Corresponding (a) DAG and (b) compartmental model diagram for confounding. Socioeconomic status is abbreviated SES.

Collider Bias

It is also possible that differential survival among those with and without type 2 diabetes and dementia affects the observed association between type 2 diabetes and dementia (Mayeda, Haan, Yaffe, Kanaya, and Neuhaus (2015a), Mayeda, Haan, Kanaya, Yaffe, and Neuhaus (2013)). In the DAG in figure 7, we show that type 2 diabetes influences survival and that dementia influences survival. Analyses, however, are restricted to individuals surviving to the time of our study (a specific way to condition on survival), as indicated by the box around survival. In the compartmental model diagram in figure 7, we show that type 2 diabetes does not cause dementia and dementia does not cause type 2 diabetes. This is because rates corresponding to horizontal arrows (the rates of developing dementia) are equal, and rates corresponding to vertical arrows (the rates of developing type 2 diabetes) are equal. However, rates of mortality, μ₀₀, μ₁₀, μ₀₁, and μ₁₁, differ for each combination of type 2 diabetes and dementia status.
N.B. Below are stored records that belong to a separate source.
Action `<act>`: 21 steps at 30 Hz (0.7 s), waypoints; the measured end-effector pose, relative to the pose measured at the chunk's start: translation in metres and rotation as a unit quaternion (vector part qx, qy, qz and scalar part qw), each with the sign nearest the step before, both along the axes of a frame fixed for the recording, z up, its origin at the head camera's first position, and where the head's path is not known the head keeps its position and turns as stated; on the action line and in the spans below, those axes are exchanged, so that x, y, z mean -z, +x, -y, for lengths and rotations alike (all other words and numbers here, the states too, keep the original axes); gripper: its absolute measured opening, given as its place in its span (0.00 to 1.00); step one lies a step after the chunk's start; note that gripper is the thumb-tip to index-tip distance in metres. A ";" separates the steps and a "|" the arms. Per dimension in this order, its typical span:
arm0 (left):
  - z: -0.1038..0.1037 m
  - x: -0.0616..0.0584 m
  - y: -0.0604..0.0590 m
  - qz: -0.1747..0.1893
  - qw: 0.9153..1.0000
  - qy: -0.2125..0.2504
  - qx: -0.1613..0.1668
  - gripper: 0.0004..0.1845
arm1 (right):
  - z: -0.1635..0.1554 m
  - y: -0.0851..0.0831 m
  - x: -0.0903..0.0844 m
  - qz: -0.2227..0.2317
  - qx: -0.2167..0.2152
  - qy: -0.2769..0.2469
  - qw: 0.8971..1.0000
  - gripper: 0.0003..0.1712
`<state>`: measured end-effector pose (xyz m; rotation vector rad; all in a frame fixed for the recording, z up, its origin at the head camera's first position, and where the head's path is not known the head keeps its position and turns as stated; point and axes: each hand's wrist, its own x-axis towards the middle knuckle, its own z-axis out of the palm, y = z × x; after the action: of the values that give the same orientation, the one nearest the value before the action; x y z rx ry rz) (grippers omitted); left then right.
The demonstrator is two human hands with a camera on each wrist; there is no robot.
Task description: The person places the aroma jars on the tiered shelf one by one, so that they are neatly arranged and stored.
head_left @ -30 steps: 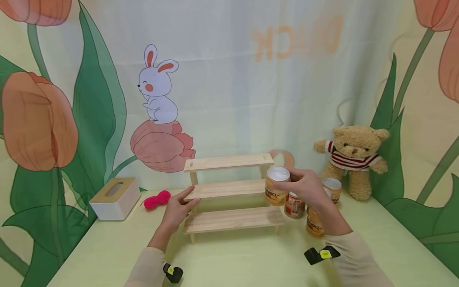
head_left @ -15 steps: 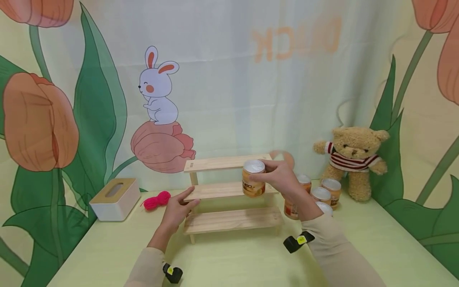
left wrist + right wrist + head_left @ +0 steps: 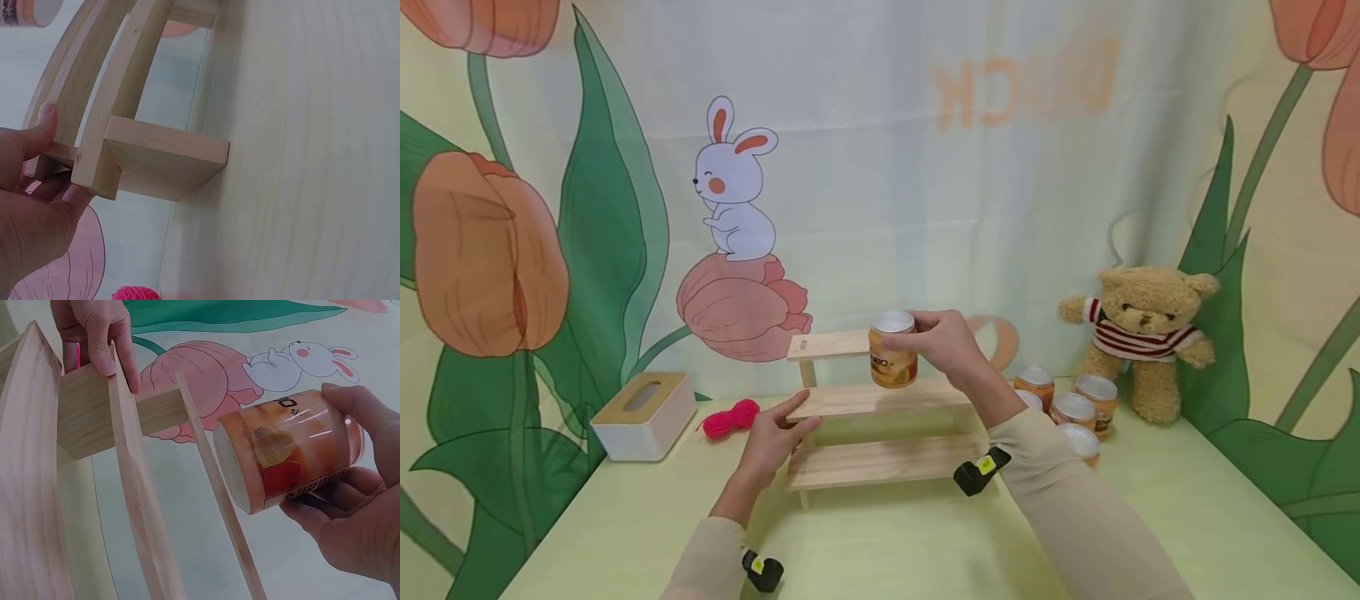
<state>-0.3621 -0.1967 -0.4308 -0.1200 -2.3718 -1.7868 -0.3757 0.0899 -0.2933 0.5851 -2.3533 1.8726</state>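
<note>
A three-tier wooden shelf rack [image 3: 868, 402] stands on the table. My left hand [image 3: 771, 442] holds the left end of its middle board; in the left wrist view, that hand's thumb lies on one side of the wood [image 3: 165, 139] and its fingers curl beneath. Between thumb and fingers, my right hand [image 3: 951, 346] grips an orange-labelled can [image 3: 892, 358] with a silver lid. The can is upright in the head view, raised in front of the top board and above the middle one. From the right wrist, the can's bottom [image 3: 231, 465] shows close beside the top board's edge [image 3: 215, 481].
Several similar cans [image 3: 1073, 408] cluster right of the rack, partly behind my right sleeve. A teddy bear [image 3: 1142, 333] in a striped top sits behind them. Pink yarn [image 3: 730, 419] and a tissue box [image 3: 643, 417] lie to the left. A printed curtain [image 3: 865, 167] hangs behind.
My right hand has carried the can left and upward, from the rack's right end to before the top board. The left hand keeps its hold on the middle board.
</note>
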 end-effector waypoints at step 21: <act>0.001 -0.001 0.000 0.008 1.000 -0.005 -0.007 0.33 | 0.051 -0.031 -0.016 0.003 0.049 -0.027 0.998 0.32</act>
<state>-0.3617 -0.1978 -0.4297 -0.0915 -2.3866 -1.7758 -0.4064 0.0385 -0.2775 0.4524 -2.2829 1.8909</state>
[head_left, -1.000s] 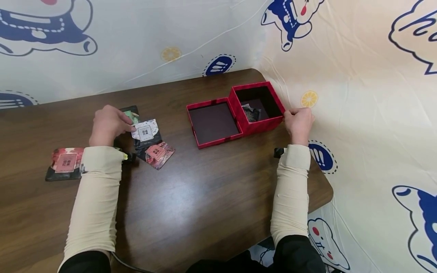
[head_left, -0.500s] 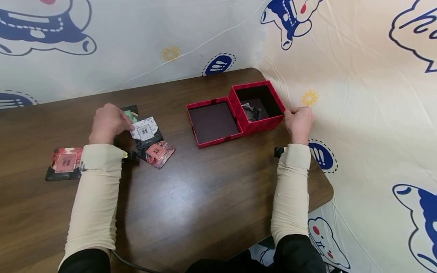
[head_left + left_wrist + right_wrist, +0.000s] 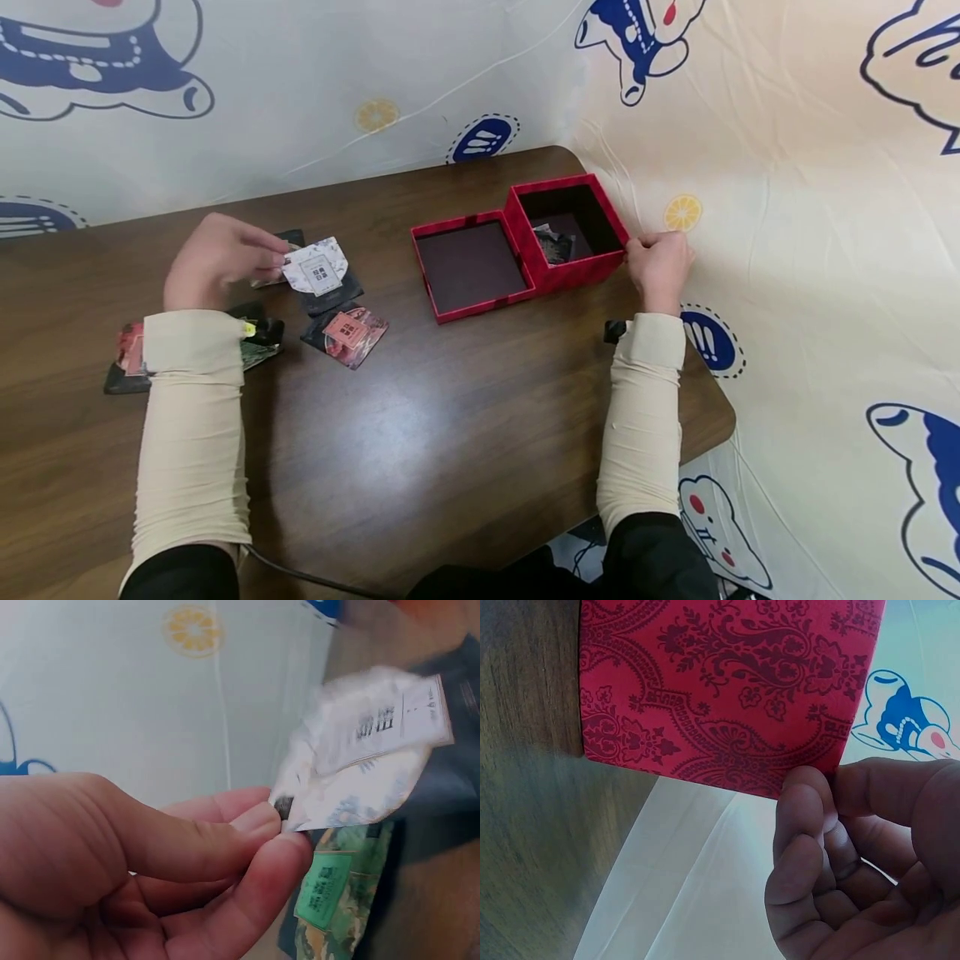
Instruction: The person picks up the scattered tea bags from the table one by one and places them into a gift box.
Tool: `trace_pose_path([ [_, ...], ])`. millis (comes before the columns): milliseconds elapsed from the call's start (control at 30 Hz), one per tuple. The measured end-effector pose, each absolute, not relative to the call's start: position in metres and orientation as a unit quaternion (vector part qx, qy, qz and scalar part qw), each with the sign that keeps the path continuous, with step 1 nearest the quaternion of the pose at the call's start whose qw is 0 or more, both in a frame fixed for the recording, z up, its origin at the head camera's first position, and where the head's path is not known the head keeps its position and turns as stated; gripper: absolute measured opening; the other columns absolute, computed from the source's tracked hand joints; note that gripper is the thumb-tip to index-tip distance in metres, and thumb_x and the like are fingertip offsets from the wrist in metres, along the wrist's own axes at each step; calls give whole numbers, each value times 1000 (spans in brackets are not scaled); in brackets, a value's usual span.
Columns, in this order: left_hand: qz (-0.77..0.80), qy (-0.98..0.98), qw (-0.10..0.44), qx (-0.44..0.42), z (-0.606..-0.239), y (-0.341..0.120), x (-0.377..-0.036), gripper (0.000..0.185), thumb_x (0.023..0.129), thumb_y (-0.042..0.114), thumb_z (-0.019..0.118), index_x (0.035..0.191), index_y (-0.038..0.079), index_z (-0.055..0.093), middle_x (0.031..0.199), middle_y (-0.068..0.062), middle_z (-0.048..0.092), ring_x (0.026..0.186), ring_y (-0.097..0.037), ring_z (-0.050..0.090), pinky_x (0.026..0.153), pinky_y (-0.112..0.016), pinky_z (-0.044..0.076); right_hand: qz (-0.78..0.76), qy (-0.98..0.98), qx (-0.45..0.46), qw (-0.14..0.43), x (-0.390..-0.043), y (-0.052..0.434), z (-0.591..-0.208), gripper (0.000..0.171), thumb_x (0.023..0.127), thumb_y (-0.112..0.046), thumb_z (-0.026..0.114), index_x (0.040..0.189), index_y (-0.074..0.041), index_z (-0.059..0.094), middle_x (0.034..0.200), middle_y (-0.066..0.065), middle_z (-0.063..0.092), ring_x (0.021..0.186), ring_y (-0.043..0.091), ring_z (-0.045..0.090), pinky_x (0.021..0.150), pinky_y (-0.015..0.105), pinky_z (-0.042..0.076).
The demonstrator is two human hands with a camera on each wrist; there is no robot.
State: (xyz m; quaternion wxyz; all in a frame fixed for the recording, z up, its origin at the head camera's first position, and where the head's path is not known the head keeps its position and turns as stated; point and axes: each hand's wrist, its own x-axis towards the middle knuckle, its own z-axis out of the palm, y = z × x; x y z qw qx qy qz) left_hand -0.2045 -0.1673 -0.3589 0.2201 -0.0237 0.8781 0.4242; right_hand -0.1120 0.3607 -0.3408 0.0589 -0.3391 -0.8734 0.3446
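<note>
- Left hand pinches the white sachet by one corner above the bench — thin grip, it could slip.
- Right hand curled on the red box corner; a nudge might shove it.

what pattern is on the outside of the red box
A darker red paisley print covers the red box, clearest in the right wrist view.

You've got a dark wood-grain table with rounded corners, a cartoon-print cloth backdrop draped behind and to the right, and soft even light.
</note>
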Motion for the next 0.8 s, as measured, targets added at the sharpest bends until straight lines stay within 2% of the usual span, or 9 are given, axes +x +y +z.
trace_pose_path([
  [67,440,868,227,-35,-357,-169,-205,38,92,8,74,129,0,67,112,-15,69,85,-21,66,82,-43,51,345,-873,-341,57,-112,361,-341,32,102,-23,53,117,-8,76,110,15,71,111,26,48,68,31,48],
  [133,460,855,235,-40,-354,-169,-206,37,94,7,71,131,0,65,107,-10,71,88,-22,68,87,-44,51,347,-872,-341,57,-112,362,-341,31,102,-22,53,118,-7,76,111,15,70,111,26,48,68,31,49],
  [267,488,834,253,-36,-343,-165,-207,35,98,9,67,132,3,65,101,-1,72,90,-18,70,90,-36,52,350,-870,-342,59,-113,361,-341,31,102,-23,54,118,-8,76,111,15,70,109,25,49,67,30,49],
  [300,497,828,257,-34,-340,-163,-208,34,98,10,67,132,4,65,101,0,72,90,-16,71,90,-33,53,351,-870,-342,60,-112,361,-341,31,102,-23,54,118,-8,76,110,15,71,108,25,50,67,29,50],
  [367,515,816,261,-29,-335,-159,-210,32,97,12,68,129,7,68,102,1,71,89,-14,71,81,-24,55,351,-870,-342,60,-112,360,-341,31,102,-23,54,118,-8,76,110,14,71,106,25,50,68,29,50],
  [567,574,775,262,-43,-321,-134,-216,19,94,6,70,112,11,77,99,-2,72,84,-15,72,75,-24,57,354,-870,-336,63,-112,358,-342,29,102,-23,56,117,-8,76,108,14,71,105,24,50,68,29,49],
  [800,617,741,260,-44,-310,-92,-219,21,93,-8,64,103,3,78,106,-11,66,76,-17,72,76,-29,59,352,-870,-339,68,-111,360,-341,30,102,-22,55,116,-7,76,107,14,71,106,25,50,69,31,49],
])
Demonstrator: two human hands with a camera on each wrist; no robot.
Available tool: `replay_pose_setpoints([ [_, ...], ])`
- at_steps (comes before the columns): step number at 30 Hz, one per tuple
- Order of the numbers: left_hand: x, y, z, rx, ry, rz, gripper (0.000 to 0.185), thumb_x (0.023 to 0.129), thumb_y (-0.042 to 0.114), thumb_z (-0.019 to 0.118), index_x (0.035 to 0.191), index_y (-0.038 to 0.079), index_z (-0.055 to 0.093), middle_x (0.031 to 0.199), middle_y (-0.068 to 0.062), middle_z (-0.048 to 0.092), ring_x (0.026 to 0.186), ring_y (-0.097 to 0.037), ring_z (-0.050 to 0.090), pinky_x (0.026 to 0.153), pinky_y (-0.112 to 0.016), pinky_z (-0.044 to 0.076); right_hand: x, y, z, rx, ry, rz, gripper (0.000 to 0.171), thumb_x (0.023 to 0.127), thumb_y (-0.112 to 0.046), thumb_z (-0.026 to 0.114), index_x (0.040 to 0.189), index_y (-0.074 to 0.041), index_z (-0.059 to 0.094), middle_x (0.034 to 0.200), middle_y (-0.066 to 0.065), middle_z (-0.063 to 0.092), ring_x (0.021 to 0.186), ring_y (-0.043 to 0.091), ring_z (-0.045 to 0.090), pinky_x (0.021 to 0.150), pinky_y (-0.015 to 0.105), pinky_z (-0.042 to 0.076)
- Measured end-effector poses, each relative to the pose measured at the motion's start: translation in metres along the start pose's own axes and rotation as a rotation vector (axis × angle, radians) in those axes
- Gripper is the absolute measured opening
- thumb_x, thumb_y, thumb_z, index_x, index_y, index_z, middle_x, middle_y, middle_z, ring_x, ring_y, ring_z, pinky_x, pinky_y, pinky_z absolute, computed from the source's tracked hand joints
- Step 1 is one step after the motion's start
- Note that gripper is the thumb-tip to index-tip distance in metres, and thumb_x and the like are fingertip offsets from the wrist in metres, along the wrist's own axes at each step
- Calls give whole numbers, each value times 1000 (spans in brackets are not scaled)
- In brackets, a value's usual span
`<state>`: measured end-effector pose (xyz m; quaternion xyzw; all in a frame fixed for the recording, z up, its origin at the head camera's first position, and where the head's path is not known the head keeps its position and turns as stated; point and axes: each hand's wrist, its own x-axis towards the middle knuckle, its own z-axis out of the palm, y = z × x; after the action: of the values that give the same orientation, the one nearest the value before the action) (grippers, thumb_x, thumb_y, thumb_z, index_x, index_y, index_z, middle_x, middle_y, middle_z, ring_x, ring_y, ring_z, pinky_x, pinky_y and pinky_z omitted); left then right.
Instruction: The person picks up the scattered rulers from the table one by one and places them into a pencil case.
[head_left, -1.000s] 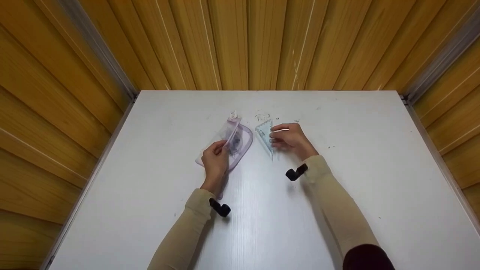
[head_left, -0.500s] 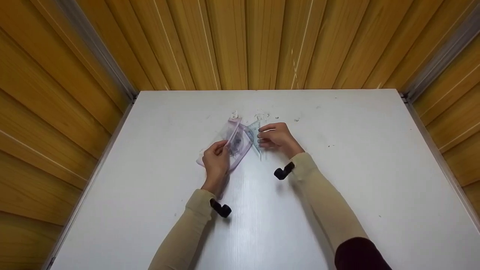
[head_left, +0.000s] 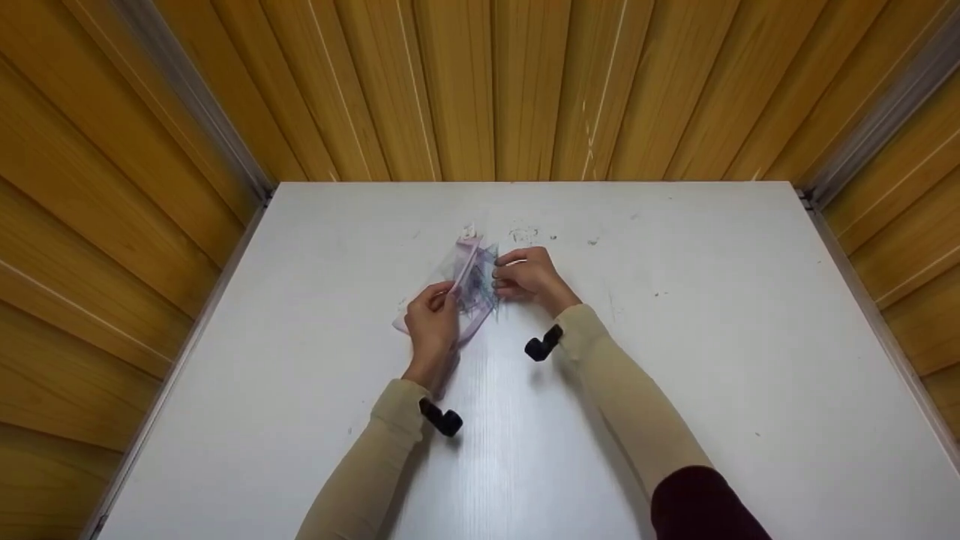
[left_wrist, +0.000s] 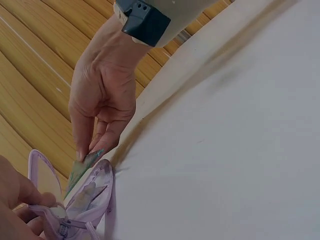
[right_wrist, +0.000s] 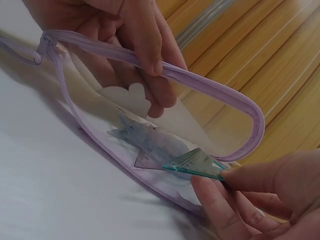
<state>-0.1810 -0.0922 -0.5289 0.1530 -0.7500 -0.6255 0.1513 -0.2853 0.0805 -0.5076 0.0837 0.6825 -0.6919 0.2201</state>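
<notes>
A see-through zip pouch (right_wrist: 217, 88) with lilac trim gapes in the right wrist view. My left hand (head_left: 433, 319) pinches one side of its rim between thumb and fingers, holding it raised. My right hand (head_left: 534, 276) pinches a teal-tinted transparent set square (right_wrist: 199, 163) by one end; its other end reaches into the pouch mouth. Bluish clear pieces (right_wrist: 150, 140) with pointed corners lie inside the pouch, their kind unclear. A white cloud-shaped piece (right_wrist: 131, 100) shows near my left fingers. From the head view, the pouch wall partly covers the set square.
The white table (head_left: 675, 360) carries small dark marks (head_left: 523, 231) beyond the pouch. Yellow wood-look panels (head_left: 525, 90) stand behind the table and at both sides. A black wrist camera (head_left: 441, 417) sits on each sleeve.
My right hand has moved left, bringing the set square from beside the pouch into its opening. My left hand has stayed almost still on the rim.
</notes>
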Motion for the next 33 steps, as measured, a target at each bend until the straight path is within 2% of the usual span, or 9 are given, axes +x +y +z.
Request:
replay_pose_setpoints([
  [14, 2, 0, 1, -16, 7, -27, 20, 97, 4, 66, 113, 7, 76, 104, -9, 78, 98, -18, 73, 80, -30, 55, 5, 4, 21, -12, 26, -10, 31, 87, 5, 74, 118, 6, 70, 85, 11, 70, 69, 20, 70, 70, 37, 61],
  [19, 3, -1, 1, 2, 12, -13, 19, 97, 5, 65, 113, 8, 76, 102, -8, 78, 96, -19, 74, 79, -32, 56, 4, 5, 25, -16, 33, -24, 30, 87, 6, 74, 117, 7, 71, 87, 13, 72, 69, 21, 72, 68, 36, 61],
  [26, 3, -2, 1, -3, 4, -20, 22, 96, 3, 63, 114, 8, 76, 104, -10, 78, 97, -20, 74, 80, -32, 56, 3, 8, 27, -80, 67, -43, 27, 85, 5, 78, 111, 7, 74, 87, 14, 73, 64, 22, 73, 65, 33, 60],
  [33, 3, -2, 1, -22, 7, -26, 22, 96, 2, 63, 114, 7, 76, 103, -11, 78, 94, -21, 73, 75, -30, 55, 1, 6, 30, -137, 92, -58, 22, 84, 1, 81, 106, 4, 77, 93, 18, 74, 64, 23, 74, 65, 32, 60],
])
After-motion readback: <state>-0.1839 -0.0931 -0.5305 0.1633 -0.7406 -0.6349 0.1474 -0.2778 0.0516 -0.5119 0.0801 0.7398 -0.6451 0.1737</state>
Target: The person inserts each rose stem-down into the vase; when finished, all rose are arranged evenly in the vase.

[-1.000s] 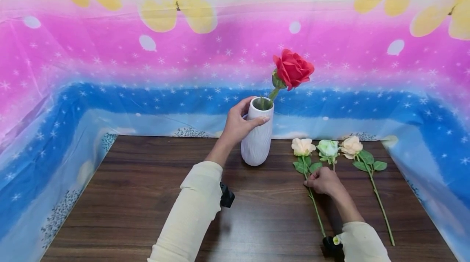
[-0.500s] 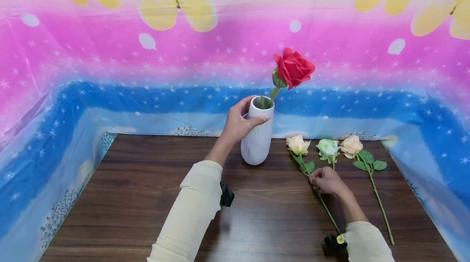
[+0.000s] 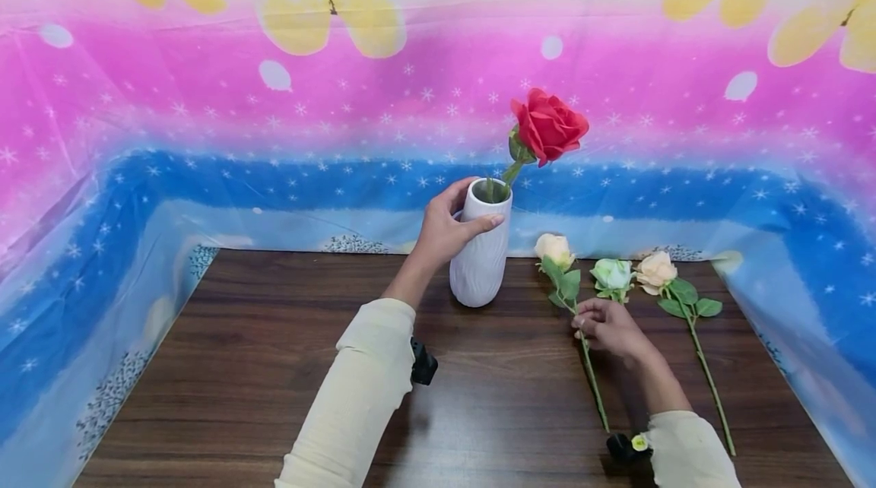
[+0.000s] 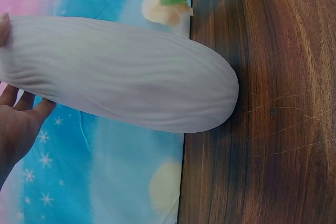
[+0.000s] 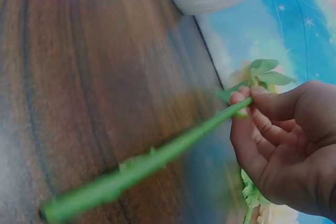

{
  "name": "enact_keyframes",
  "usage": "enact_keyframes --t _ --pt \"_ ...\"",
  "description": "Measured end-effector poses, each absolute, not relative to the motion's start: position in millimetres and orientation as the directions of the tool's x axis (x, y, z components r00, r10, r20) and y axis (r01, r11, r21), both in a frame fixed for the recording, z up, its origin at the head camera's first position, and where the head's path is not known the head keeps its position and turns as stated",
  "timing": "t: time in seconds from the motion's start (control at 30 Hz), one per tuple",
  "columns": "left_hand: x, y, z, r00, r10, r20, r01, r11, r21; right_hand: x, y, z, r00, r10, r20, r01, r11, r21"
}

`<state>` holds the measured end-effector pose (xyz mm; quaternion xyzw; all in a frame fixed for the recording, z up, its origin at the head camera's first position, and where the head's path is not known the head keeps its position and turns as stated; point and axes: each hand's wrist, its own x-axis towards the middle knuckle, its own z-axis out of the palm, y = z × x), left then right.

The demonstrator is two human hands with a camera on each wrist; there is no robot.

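My left hand [image 3: 448, 222] grips a white ridged vase [image 3: 477, 267] near its rim, thumb in front. The vase stands upright at the back of the table, and a red rose [image 3: 550, 127] leans out of its mouth to the right. Between thumb and fingers, my right hand [image 3: 609, 332] pinches the green stem of a cream rose [image 3: 554, 251]. In the right wrist view, that stem [image 5: 157, 156] slants out from the fingertips over the table, its cut end at lower left. The cream rose's head is partly hidden there behind its leaves.
To the right of my right hand lie a pale green rose [image 3: 611, 275], its stem largely hidden by that hand, and a peach rose [image 3: 655, 273] with a long leafy stem. A patterned cloth [image 3: 342, 191] hangs behind the dark wooden table [image 3: 274, 336].
My right hand has taken the cream rose up; its head has shifted up and slightly left, and its stem end has risen. The left hand and vase stay put.
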<state>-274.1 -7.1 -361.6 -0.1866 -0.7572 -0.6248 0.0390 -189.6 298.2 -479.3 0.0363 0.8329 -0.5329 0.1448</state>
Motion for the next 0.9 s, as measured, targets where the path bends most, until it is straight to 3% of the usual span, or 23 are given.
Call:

If we then calculated an odds ratio using surviving individuals are sampled at a time t = t^*, given by $\frac{N_{T2D=0,D=0,S=1}(t^{\ast })N_{T2D=1,D=1,S=1}(t^{\ast })}{N_{T2D=0,D=1,S=1}(t^{\ast })N_{T2D=1,D=0,S=1}(t^{\ast })}$, we would obtain an odds ratio not equal to one, despite the fact that the compartmental model diagram indicates that type 2 diabetes is not causal for dementia and dementia is not causal for type 2 diabetes.

Figure 7.

Corresponding (a) DAG and (b) compartmental model diagram for collider bias. S = 1 indicates surviving, whereas S = 0 indicates dead.

Interaction

In the next example, we again consider the situation where type 2 diabetes causes dementia. We also consider that therapy given for type 2 diabetes also has a causal effect on dementia and that therapy additionally modifies the causal effect of type 2 diabetes on dementia (Mayeda, Whitmer, and Yaffe (2015b), Mayeda, Haan, Neuhaus, Yaffe, Knopman, Sharrett, Griswold, and Mosley (2014)). By drawing arrows to therapy states for individuals without type 2 diabetes, we are allowing for the possibility that some individuals without type 2 diabetes are on therapy, perhaps due to misdiagnosis. There is no agreed upon convention to depict interaction in DAGs. Thus, the DAG shown in figure 8(a) is consistent with both compartmental model diagrams shown in figures 8(b) and 8(c).

Figure 8.

(a) DAG which corresponds equally well to (b) a compartmental model diagram showing no interaction on the multiplicative scale or (c) a compartmental model diagram showing interaction on the multiplicative scale. Therapy is abbreviated T.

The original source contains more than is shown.